Introduction/Background Patients with ovarian cancer often exhibit abnormal blood components prior to diagnosis, including those measured in routine blood tests such as complete blood counts (CBCs). We leveraged a robust infrastructure of provincial electronic health data, when measured in healthy individuals, to predict the presence of occult (or preclinical) ovarian cancer using routine laboratory tests.

Methodology Using population-level data from Ontario, Canada, we identified a cohort of women with a history of laboratory testing between January 2007 and December 2020. We included adults aged 40 to 75 with two consecutive routine CBC records ordered 9 to 15 months apart by their family doctor. We retained CBC values as well as change in CBC values, and followed women for 5 years for an ovarian cancer diagnosis. We developed a random forest machine learning model training on 80% of our original data and testing on the remaining 20%.

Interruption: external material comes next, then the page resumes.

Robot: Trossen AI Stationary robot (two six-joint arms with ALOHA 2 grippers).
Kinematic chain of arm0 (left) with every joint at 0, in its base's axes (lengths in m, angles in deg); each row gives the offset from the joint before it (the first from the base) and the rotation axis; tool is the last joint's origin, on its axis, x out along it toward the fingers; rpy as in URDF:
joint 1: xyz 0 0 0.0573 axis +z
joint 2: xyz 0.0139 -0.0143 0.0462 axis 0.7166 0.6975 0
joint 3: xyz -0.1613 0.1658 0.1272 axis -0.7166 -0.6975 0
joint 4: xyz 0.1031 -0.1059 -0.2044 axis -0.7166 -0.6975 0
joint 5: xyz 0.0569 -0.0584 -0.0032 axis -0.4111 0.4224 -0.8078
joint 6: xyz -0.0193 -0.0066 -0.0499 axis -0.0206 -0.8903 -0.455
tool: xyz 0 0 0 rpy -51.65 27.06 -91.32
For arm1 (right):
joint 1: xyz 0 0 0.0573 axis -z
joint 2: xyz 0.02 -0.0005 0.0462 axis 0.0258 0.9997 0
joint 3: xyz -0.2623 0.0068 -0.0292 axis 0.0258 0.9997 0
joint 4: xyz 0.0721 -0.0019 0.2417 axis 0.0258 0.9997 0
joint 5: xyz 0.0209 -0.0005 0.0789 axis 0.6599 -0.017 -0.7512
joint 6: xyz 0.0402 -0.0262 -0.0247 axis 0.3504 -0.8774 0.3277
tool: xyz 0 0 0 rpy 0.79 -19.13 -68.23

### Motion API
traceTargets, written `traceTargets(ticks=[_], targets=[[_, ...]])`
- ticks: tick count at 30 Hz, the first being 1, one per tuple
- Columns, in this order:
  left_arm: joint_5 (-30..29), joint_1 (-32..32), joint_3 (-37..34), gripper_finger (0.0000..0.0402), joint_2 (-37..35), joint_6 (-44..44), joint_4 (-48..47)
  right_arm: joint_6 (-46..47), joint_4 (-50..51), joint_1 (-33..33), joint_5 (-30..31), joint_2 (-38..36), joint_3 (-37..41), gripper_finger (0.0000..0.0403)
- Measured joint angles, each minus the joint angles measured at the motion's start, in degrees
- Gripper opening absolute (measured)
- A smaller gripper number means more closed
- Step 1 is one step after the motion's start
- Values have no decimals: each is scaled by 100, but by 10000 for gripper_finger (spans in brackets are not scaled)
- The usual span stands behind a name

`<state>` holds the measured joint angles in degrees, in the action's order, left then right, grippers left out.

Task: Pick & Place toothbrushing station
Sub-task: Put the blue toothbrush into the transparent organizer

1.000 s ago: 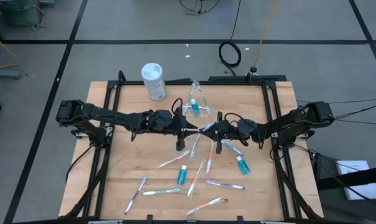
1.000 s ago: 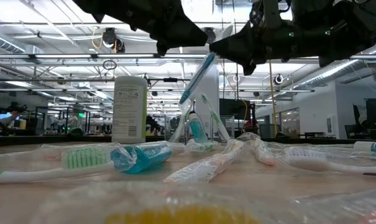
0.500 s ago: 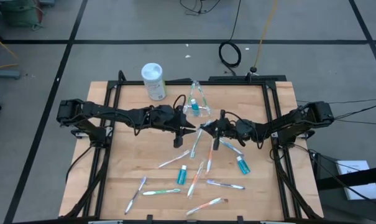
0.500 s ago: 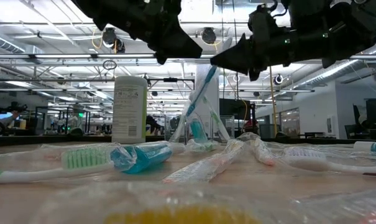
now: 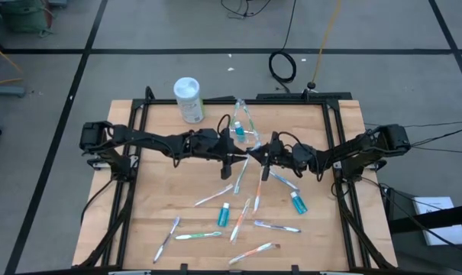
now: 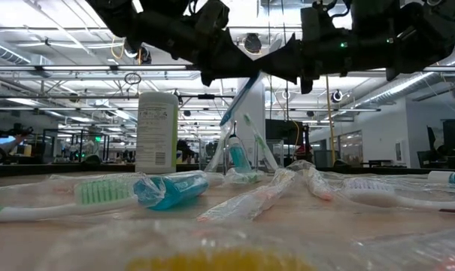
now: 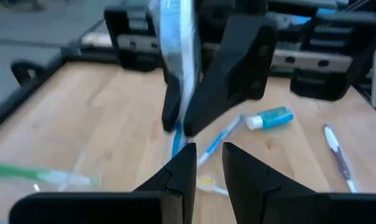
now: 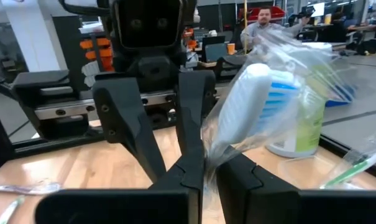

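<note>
Toothbrushes still lie scattered over your bench while one wrapped blue toothbrush hangs in the air above the bench's middle, slanting down from where the two grippers meet.

Your right gripper is clenched on the wrapper just below the brush head, with the white head and blue bristles standing up past its dark fingers. Your left gripper faces it nose to nose from the other side, its fingers parted by a narrow gap with the wrapped brush right in front of them; you cannot tell from these views whether they touch it. From above, the two arms reach in from the bench's left and right edges and meet at its centre.

The clear plastic cup stands just behind that meeting point, toward the bench's far edge, with a blue toothpaste tube and a slanted brush or two inside. The white canister stands near the far left corner.

Toward the near edge, wrapped toothbrushes lie spread across the wood, with a second toothpaste tube among them and a third tube nearer the right edge.

In the right wrist view, a person sits far off in the room beyond.
</note>
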<state>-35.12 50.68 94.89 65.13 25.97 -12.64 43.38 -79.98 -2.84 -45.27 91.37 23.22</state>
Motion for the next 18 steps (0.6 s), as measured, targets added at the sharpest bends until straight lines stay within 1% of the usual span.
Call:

Results There were 1,331,671 eligible women in the cohort, of which 2,887 developed ovarian cancer in the follow-up period. Several variables were strongly associated with an ovarian cancer diagnosis; features that were most predictive include absolute and relative changes in platelet count, lymphocyte count, and neutrophil count (Figure 1). Overall model performance decreased from time from CBC to cancer diagnosis, when looking at follow-up intervals of <1 year, 1 to <3 years, and 3 to 5 years. Future analyses will incorporate features for health services utilization patterns, comorbidities, chronic conditions, and genetic risk factors.

Conclusion Our study demonstrates the potential of using routine blood tests, specifically platelet, lymphocyte, and neutrophil counts, as early indicators of ovarian cancer risk.

Disclosures The authors have no disclosures to declare.